In summary: Nothing could be earned with the field tests; hardly anything could be earned with green genetic engineering. “We have the knowledge and skills available for this without being able to use them,” says Welters, describing the status quo. Meanwhile, poplar varieties that grow particularly quickly have become flagship products. And raspberry flavor, which is produced by coli bacteria in the fermenter.

The Trick with Poplars is also important for the work with gene scissors that may soon be in demand. For now, Welters has decided to speed up plant breeding in the way a loophole in the genetic engineering ordinance allows. Breeding outdoors and even in a commercial greenhouse is a lengthy process. The Augustinian Monk Gregor Mendel described it systematically for the first time in the 19th century. By crossing and backcrossing, desired properties can be strengthened and stabilized. With poplars, this takes much longer than with grains, because a young tree in the wild needs many years before it produces its first pollen. In the laboratory, cells can be purified more quickly. Purists also want to see this as genetic engineering, but EU law makes an exception. Anyone who knows how it works can make the cells grow again after this treatment. Welters estimates that a poplar cycle can be shortened to one twentieth of the usual duration in this way.

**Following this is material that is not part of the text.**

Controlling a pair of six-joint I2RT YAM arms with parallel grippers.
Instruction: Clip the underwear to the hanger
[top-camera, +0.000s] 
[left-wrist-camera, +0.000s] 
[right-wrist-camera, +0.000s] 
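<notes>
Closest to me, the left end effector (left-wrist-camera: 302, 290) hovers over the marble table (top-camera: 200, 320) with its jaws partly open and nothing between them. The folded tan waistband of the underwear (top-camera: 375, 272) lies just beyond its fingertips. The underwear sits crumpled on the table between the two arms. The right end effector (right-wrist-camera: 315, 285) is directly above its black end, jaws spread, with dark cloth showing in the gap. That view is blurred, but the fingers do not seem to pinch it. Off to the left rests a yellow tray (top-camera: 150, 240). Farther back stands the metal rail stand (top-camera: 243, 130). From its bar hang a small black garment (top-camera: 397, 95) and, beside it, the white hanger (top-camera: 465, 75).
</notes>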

“That is actually a trade secret,” warns the boss, as one of his employees wants to demonstrate the process in detail, using the correctly mixed enzyme solution and an electric pulse. One floor down, in the basement of the Cologne bungalow, LED tubes provide everlasting early summer lighting. There, the strained cells are nurtured, supplied with nutrients and hormones so that they divide and grow. Experts call this regeneration. Even after a CRISPR-Cas procedure, Peter Welters asserts, it is more tricky than simply cutting with gene scissors.

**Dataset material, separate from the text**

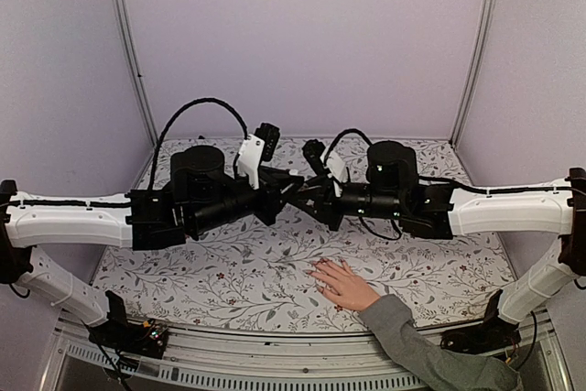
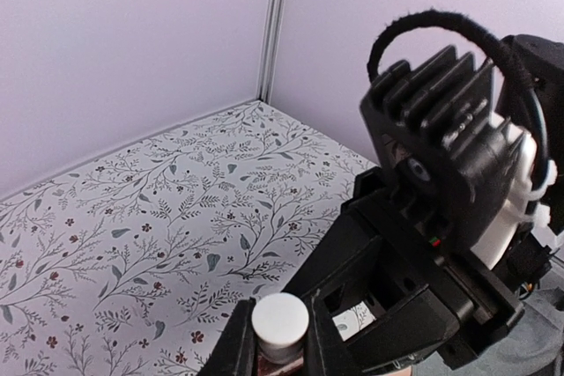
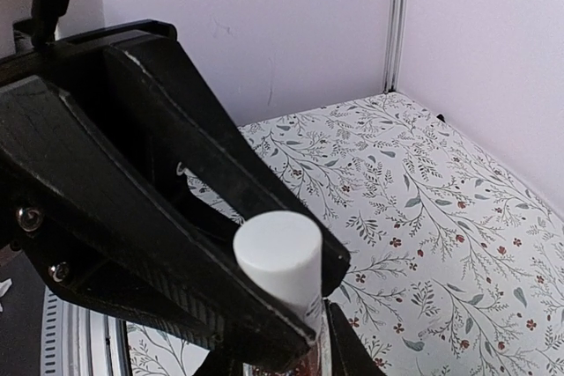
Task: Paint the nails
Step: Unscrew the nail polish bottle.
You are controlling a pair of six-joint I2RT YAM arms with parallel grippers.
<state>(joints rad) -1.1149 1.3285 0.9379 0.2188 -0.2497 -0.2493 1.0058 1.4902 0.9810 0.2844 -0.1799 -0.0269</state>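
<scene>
Left claw [image 2: 280,345] – nearly closed, pinching white-capped bottle [image 2: 280,316]; right claw [image 3: 286,361] – clamped on same bottle.

Nails [image 1: 315,268]: tiny, pale, at fingertips of light-skinned hand [image 1: 345,285]. Too small in top view to tell colour or coating. Hand lay flat, palm down, on floral table cover [image 1: 229,272], near front edge, right of centre. Fingers slightly spread, pointing left and a little toward back wall, so nails faced up, at hand's left end. Thumb on far side. Wrist ran into grey sleeve [image 1: 412,341], coming from lower right corner. Nails not clear in either wrist view.
</scene>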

“This requires experience and sensitivity,” says Welters. “It's not mumbo jumbo or alchemy, it's science.” He is referring to green genetic engineering as a whole. His message is clear: It would be irresponsible to continue to refrain from feeding the world, fighting climate change, maintaining biodiversity and avoiding insect venom. Not to mention the wasting of talent that has been accepted. “99 percent of the doctoral students in my class left this field of research,” says Welters.

Is the genetic engineering turnaround coming now? Peter Welters is skeptical. The outcome of the debate that has unfolded since the EU Commission's proposal was incalculable. It sounds like: Just don't fall into the same trap again and be deceived again. That's the way it is with burnt children.